I wonder if Hatsune Miku ads in New York need a disclaimer after this change…
There are specific carve outs listed in the law to exempt ads for movies, television shows, streaming content, video games and other works that feature synthetic performers in the entire work.
That seems like a pretty big carve out.
I’d assume it’s for things like (e.g. Pixar) films, or stuff like GTA6 where there obviously isn’t any actual people in the end result but hoping they’ve actually spelled out that constraint in the law.
That’s my hope too. Basically you can’t pretend to use real people if someone would reasonably think they are real people.
But I hope they’ve worded it well.
I was wondering about that.
So basically it’s for deepfakes and otherwise worthless. That’s disappointing.
“Lawyer said this would have applied to animated films”
Any ad that isn’t for a piece of fiction does not have any excuse to use fictitious performers
I agree - ads that depict dentists, firefighters, etc to sell things should use real dentists, firefighters, etc. not actors pretending.
I meant fake persons, not real persons faking their jobs, but I do agree with you.
I know. I just think it’s disingenuous to disapprove of fakery using AI but approve of fakery people do on their own.
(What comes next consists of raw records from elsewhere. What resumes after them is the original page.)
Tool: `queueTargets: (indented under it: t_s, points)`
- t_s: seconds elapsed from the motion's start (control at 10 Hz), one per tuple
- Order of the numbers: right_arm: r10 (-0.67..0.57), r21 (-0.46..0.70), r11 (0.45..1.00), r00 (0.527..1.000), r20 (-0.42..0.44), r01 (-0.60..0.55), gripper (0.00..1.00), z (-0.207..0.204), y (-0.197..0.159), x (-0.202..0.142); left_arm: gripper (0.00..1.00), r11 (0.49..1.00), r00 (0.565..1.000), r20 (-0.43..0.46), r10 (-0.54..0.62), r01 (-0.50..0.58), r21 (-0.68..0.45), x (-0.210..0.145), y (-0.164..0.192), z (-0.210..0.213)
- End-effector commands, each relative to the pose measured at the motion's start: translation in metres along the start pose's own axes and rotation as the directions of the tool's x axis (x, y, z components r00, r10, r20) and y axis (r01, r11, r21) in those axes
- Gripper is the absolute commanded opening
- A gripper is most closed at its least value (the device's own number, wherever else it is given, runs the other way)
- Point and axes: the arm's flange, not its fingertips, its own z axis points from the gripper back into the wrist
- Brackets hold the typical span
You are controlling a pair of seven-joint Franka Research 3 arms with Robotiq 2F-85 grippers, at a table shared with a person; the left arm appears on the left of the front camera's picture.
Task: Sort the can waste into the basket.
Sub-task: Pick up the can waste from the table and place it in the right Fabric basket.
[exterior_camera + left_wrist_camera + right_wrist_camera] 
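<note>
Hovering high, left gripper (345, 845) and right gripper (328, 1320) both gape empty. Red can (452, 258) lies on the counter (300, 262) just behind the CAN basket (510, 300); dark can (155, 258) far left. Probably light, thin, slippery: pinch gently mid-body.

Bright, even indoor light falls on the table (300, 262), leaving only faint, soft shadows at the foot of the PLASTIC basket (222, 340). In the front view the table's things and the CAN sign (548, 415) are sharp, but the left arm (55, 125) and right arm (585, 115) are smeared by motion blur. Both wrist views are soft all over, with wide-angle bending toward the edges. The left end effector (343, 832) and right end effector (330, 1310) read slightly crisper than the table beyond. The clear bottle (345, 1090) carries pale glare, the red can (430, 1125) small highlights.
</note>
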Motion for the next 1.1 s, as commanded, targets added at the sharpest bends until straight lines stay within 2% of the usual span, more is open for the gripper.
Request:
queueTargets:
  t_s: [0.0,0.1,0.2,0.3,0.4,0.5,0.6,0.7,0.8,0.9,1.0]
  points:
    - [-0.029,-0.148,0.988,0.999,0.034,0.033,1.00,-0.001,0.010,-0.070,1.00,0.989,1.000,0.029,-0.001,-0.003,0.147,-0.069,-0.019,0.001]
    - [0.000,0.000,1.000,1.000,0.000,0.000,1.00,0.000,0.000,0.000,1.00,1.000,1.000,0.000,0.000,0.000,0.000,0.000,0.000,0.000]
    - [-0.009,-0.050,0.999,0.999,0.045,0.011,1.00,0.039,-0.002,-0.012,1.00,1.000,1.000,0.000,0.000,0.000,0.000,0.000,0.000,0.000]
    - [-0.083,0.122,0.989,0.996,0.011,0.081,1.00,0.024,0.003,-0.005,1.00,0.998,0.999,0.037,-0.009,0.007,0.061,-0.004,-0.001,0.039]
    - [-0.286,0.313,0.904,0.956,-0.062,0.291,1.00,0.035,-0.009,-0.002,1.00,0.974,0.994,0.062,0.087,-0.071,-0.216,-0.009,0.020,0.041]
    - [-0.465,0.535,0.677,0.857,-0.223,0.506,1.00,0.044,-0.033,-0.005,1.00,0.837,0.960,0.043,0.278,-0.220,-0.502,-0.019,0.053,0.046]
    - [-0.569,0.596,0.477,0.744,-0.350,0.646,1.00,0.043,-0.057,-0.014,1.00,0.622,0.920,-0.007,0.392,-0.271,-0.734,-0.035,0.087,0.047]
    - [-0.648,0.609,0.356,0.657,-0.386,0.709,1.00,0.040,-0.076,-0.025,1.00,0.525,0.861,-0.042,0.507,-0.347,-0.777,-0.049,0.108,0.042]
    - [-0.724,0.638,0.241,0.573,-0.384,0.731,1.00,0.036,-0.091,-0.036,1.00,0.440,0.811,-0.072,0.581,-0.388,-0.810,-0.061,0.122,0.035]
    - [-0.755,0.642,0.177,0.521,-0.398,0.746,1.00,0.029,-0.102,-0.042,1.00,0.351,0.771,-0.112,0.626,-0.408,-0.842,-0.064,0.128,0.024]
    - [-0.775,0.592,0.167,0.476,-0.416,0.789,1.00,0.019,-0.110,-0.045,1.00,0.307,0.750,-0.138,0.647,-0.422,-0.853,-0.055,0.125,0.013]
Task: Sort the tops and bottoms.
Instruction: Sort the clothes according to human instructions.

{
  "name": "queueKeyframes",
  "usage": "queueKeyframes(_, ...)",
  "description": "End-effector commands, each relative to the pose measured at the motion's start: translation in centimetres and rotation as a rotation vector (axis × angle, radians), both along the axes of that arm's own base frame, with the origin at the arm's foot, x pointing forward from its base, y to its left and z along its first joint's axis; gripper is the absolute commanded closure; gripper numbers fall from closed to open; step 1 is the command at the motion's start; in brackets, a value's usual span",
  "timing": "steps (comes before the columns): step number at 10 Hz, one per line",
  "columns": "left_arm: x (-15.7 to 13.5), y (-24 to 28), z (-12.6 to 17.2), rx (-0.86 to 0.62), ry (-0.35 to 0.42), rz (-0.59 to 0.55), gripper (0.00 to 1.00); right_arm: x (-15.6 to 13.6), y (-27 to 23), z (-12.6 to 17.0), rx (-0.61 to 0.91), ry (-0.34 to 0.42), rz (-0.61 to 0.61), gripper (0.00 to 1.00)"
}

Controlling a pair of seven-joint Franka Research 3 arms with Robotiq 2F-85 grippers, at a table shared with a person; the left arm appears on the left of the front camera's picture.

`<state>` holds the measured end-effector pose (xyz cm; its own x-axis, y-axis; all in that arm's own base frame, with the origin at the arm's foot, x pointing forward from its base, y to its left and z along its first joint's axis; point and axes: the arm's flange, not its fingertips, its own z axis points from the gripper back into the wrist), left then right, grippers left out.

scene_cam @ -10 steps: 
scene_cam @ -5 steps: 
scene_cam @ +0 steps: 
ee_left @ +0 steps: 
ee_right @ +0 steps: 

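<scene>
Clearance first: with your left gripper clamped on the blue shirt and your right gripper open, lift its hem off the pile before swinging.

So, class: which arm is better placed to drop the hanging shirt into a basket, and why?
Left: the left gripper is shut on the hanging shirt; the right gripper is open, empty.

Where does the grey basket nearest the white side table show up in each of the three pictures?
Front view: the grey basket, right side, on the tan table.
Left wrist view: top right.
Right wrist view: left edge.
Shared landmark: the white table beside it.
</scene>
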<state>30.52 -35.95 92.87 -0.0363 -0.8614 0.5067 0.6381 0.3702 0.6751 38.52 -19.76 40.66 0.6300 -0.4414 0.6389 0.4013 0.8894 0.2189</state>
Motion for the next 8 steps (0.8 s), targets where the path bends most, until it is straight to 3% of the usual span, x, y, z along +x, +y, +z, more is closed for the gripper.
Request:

To me it’s like saying you’re evil if you use a ladder instead of asking a tall person to reach things for you.
Or maybe actors and other workers don’t want to be replaced by some tech that doesn’t pay taxes. Just one of many problems with AI.
As someone with a doctorate in bullshittery I must take issue with your position here good sir.
In before
We had no idea the performer in the advertisement for our product was AI-generated. We outsource our marketing to a third party agency and had no involvement in the production of this content.
The American economy runs on “I didn’t ask” subcontracting
This is likely primarily targeting political ads. It’s pretty hard to argue this if you made a political ad with a generated imposter of your opponent saying something they never said.
Yeah, that’ll work.
Edit: Truth in advertising … there’s a novel concept.
Every ad will have a disclaimer. Like the invest in stock markets at your own risk or this thing may cause cancer
AI is the death of truth
Disclaimer: this comment may or may not have been generated by AI
Just like every website has a cookie alert. Meaningless, annoying and extra work for everyone.
The amount of times I got a comment for one of my personal sites that told me I’d be breaking the law, because I had no cookie banner…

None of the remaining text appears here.